--- GIVEN INFORMATION Enclosed Below ---
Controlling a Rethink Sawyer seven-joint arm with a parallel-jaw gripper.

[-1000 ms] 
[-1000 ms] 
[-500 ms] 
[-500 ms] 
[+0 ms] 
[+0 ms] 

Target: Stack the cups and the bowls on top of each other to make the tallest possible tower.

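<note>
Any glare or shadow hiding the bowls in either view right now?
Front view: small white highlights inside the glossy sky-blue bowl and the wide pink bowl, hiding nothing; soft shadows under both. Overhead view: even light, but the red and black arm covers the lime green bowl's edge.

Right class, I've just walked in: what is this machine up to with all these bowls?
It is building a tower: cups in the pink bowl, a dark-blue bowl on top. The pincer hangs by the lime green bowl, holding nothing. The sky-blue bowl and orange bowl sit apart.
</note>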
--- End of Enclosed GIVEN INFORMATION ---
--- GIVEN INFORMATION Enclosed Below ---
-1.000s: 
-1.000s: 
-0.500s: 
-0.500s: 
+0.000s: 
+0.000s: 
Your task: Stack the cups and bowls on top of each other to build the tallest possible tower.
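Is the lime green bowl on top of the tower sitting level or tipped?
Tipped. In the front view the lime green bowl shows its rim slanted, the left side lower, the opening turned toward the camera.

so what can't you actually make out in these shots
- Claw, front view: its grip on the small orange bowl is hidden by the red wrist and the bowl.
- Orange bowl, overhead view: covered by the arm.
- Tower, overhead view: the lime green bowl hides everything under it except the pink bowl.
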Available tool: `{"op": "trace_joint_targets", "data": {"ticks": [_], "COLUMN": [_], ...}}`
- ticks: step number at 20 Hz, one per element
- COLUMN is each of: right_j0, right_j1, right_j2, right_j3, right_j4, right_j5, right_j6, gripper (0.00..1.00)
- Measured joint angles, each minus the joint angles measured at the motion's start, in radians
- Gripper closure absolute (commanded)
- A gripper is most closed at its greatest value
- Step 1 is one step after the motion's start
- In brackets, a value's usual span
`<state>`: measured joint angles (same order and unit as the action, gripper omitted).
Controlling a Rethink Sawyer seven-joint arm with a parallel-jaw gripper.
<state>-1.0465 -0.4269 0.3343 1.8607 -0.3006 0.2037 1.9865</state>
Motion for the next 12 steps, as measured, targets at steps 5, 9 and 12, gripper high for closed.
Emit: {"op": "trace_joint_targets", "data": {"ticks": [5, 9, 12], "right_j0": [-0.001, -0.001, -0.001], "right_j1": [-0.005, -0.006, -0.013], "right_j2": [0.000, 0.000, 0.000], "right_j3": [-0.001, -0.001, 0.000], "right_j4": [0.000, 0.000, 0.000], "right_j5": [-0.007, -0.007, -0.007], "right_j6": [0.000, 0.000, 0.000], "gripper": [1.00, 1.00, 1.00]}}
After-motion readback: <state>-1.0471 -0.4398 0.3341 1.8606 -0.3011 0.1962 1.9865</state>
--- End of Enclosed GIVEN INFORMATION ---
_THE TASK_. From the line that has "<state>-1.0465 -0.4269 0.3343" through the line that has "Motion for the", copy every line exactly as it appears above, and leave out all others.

_EXERCISE RESPONSE_.
<state>-1.0465 -0.4269 0.3343 1.8607 -0.3006 0.2037 1.9865</state>
Motion for the next 12 steps, as measured, targets at steps 5, 9 and 12, gripper high for closed.

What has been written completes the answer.